● BRIEF: From the entries that follow, pick out all lines holding "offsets".

START EXCERPTED RECORDS

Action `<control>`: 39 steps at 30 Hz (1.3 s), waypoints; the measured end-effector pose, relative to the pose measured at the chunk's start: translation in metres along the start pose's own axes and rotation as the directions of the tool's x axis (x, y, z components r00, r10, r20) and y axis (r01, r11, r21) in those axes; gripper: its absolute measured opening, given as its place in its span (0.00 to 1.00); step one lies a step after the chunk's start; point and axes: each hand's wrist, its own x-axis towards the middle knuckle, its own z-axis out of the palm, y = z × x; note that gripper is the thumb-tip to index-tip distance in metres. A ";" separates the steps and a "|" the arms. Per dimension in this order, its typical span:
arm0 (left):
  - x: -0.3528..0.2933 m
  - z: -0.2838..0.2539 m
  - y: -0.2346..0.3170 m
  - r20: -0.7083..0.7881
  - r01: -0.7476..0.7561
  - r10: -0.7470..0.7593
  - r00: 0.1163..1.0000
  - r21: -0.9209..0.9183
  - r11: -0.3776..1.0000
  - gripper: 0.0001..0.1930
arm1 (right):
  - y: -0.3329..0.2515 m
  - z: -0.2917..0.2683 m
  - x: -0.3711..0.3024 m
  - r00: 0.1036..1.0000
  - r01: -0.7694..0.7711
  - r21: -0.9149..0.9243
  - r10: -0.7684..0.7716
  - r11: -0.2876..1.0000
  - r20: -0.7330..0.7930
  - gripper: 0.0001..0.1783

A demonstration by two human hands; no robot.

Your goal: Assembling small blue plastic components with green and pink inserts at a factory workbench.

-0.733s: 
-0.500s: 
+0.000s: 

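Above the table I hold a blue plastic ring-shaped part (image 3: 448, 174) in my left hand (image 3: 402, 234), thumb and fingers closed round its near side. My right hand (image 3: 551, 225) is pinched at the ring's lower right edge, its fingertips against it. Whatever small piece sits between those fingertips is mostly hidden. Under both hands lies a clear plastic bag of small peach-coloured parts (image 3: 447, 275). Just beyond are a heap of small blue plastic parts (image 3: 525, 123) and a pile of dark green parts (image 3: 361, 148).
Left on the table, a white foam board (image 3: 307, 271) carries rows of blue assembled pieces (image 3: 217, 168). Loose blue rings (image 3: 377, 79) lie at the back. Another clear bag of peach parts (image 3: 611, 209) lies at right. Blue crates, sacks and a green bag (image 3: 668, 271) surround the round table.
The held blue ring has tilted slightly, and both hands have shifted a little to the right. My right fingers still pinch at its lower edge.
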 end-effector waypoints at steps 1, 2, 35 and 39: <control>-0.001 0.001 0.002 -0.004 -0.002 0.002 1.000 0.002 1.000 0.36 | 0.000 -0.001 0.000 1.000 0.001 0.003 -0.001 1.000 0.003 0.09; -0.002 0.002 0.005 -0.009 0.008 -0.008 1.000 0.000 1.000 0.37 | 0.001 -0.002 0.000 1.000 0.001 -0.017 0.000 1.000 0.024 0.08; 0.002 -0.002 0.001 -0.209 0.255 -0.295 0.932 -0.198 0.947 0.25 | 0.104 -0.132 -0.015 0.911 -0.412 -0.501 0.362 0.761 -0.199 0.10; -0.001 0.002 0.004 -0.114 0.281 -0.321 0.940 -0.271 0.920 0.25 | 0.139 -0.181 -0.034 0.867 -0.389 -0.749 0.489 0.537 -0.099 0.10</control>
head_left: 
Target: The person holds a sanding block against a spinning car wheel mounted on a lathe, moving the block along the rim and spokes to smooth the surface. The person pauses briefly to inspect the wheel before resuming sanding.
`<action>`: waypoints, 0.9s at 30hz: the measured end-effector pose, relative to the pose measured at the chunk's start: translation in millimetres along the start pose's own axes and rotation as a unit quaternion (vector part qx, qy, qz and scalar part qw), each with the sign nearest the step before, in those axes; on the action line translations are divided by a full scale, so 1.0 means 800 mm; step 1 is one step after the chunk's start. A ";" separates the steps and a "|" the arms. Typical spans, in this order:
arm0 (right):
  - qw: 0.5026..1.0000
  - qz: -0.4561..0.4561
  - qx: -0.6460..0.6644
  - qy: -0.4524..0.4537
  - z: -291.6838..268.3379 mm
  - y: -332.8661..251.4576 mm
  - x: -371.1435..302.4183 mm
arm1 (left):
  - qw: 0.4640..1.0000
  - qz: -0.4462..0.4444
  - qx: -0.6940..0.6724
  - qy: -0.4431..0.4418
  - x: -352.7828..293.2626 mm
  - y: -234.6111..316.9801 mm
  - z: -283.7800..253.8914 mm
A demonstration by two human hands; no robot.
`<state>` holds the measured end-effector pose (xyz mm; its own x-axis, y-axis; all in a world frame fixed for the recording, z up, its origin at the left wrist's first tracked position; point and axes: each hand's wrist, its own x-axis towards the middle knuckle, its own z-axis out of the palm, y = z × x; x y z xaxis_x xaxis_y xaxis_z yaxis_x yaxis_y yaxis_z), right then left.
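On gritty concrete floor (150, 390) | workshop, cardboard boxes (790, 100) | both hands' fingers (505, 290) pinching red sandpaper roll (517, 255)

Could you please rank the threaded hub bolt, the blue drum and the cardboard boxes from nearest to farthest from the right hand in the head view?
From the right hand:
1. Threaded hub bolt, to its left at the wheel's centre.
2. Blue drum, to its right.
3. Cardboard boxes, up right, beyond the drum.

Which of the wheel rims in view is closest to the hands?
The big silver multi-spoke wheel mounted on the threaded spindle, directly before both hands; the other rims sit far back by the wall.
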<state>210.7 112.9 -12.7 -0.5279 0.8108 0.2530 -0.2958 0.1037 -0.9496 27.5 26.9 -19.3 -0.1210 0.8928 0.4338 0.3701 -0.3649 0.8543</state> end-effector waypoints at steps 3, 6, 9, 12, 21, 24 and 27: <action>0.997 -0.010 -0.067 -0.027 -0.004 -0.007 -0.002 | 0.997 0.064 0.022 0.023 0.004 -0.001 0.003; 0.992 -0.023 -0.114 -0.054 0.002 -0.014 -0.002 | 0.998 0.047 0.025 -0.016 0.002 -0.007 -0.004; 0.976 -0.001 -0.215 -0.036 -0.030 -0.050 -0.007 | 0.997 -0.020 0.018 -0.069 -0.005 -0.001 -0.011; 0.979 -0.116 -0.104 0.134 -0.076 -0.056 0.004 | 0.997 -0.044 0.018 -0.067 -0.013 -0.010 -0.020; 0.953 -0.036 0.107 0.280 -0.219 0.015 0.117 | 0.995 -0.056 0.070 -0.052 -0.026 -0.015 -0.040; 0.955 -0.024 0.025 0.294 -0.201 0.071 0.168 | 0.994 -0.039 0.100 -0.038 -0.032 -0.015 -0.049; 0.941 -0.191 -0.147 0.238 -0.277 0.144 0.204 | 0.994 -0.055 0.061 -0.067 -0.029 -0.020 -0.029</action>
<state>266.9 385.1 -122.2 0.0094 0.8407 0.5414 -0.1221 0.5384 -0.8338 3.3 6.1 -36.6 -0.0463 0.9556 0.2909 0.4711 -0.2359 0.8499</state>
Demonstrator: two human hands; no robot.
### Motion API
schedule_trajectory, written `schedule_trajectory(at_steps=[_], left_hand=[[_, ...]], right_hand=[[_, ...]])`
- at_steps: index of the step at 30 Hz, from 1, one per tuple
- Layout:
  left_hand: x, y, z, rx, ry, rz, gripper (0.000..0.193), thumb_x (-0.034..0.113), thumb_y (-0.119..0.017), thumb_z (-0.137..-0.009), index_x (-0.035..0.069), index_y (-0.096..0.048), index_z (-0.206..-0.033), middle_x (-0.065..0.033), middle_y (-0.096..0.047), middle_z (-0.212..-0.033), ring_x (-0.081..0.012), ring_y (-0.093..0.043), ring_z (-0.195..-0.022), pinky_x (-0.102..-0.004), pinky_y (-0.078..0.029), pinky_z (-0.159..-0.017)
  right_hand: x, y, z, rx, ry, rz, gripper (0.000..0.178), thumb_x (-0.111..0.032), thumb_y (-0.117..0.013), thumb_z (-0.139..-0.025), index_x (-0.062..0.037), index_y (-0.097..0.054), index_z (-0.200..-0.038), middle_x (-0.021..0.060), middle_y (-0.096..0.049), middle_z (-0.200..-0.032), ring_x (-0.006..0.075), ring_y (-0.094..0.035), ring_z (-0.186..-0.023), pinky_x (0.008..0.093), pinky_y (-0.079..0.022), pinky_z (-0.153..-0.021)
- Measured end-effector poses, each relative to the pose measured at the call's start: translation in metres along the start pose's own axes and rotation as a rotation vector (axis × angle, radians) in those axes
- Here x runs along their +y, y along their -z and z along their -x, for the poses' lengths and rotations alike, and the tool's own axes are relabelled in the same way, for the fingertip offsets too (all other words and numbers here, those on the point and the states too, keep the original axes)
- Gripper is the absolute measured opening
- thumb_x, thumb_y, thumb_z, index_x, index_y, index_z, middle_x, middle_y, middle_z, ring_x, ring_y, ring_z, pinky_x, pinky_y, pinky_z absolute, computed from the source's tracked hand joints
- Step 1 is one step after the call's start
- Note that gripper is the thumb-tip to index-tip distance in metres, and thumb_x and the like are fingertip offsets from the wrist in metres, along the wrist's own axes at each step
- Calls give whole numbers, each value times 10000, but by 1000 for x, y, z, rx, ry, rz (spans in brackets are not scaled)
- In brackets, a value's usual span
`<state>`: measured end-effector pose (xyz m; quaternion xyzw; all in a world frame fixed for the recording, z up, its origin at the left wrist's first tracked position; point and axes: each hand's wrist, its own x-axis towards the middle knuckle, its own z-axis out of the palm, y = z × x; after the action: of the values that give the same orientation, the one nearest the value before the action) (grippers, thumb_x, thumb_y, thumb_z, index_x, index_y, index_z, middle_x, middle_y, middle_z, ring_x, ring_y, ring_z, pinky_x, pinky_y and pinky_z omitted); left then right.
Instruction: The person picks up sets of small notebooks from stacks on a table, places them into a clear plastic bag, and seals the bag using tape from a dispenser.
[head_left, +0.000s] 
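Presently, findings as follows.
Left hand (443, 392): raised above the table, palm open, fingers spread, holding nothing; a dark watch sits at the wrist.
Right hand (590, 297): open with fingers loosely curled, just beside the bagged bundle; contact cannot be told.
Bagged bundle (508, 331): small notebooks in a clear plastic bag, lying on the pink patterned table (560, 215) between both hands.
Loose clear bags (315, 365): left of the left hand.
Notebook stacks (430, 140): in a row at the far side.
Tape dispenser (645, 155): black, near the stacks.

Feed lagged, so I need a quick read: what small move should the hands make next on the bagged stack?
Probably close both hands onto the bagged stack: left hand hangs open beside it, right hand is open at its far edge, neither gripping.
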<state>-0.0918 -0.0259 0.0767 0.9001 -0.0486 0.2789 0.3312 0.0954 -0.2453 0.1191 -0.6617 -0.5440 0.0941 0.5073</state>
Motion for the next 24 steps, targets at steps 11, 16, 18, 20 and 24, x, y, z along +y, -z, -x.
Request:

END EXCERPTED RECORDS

● TASK RESULT:
- Here x runs along their +y, y along their -z and z along their -x, for the poses' lengths and rotations alike, and the tool's own axes are relabelled in the same way, for the fingertip offsets too (all other words and numbers here, those on the point and the states too, keep the original axes)
- Note that gripper is the thumb-tip to index-tip distance in metres, and thumb_x and the like are fingertip offsets from the wrist in metres, along the wrist's own axes at each step

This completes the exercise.